PROBLEM:
Narrow the data below down to the lines containing "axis".
─── DATA PROVIDED
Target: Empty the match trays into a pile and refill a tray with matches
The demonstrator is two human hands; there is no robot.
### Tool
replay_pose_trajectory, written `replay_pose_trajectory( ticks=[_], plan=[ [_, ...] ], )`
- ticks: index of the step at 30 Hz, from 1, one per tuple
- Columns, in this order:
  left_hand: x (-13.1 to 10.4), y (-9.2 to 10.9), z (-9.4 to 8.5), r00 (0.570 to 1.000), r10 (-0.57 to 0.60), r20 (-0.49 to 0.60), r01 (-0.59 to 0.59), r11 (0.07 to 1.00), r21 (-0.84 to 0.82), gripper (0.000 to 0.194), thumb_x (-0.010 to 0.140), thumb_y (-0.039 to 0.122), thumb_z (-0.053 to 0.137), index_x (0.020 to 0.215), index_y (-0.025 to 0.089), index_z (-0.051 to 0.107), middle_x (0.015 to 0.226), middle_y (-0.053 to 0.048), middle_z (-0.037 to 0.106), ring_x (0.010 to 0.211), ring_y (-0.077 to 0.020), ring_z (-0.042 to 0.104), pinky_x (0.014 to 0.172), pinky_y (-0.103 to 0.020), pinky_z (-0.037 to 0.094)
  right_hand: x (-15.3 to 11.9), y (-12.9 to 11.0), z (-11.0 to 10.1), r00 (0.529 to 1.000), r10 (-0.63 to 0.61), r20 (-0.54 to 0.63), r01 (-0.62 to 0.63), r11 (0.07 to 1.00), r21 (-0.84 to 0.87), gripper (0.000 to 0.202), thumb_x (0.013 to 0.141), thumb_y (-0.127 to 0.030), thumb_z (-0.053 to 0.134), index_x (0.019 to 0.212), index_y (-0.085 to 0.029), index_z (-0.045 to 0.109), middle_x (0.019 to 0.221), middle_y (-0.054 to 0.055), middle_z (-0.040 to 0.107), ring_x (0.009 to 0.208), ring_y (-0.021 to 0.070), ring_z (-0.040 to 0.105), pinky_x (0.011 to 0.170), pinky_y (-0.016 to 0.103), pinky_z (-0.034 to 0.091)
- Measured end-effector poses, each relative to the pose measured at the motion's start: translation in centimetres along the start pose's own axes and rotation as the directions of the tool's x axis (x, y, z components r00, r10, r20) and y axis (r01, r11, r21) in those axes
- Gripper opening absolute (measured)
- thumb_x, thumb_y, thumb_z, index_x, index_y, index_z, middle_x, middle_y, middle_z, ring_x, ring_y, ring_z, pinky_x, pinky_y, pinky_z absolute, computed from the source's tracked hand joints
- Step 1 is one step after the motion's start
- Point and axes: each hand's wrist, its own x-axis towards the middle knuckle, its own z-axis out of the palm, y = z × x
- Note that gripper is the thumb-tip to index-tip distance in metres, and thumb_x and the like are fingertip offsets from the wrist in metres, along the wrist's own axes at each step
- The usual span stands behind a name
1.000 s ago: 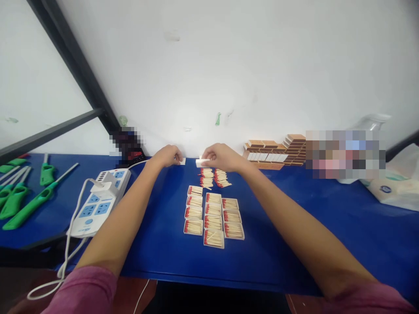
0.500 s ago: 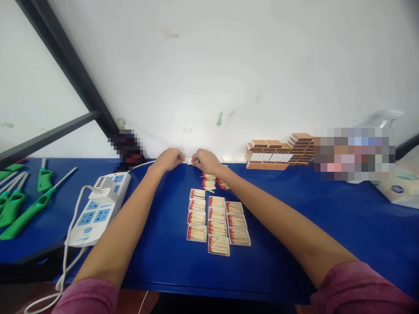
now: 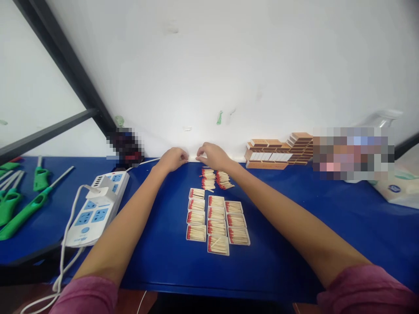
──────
THE COMPLETED TASK:
- Measured end-effector poses, each relative to the pose measured at the motion's start: translation in centimetres along the start pose's own axes and rotation as the directions of the tool's x axis (x, y, z components r00, r10, r20) and y axis (r01, r11, r21) in those axes
- Point and axes: each hand's wrist, its own x-axis towards the middle knuckle, its own z-axis out of the palm, y = z × x

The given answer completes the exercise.